Problem statement »
Looking at the listing below, give the number of lines in which the string "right" appears, and add nothing else.
::::
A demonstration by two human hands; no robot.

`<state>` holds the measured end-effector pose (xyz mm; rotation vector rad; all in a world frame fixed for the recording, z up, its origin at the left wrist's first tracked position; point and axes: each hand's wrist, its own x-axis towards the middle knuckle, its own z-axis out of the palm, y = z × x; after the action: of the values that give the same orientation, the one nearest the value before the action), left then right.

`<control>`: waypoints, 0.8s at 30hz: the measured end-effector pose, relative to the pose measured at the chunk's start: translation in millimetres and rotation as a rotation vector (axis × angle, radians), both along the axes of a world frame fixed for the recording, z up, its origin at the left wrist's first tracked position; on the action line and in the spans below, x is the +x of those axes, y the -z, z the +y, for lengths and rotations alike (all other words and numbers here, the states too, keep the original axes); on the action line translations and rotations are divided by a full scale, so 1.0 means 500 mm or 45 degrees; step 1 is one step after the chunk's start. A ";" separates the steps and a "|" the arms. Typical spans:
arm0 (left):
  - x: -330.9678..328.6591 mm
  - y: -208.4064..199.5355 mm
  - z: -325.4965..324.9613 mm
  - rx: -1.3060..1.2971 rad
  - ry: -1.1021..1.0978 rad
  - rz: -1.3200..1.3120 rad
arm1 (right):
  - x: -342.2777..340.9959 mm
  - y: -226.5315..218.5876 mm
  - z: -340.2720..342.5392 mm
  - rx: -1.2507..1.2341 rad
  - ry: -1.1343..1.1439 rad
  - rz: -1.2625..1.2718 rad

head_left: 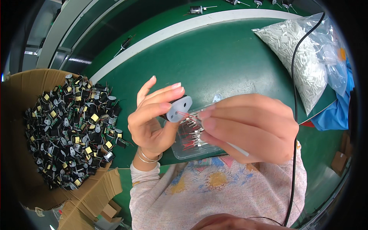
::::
Written answer »
2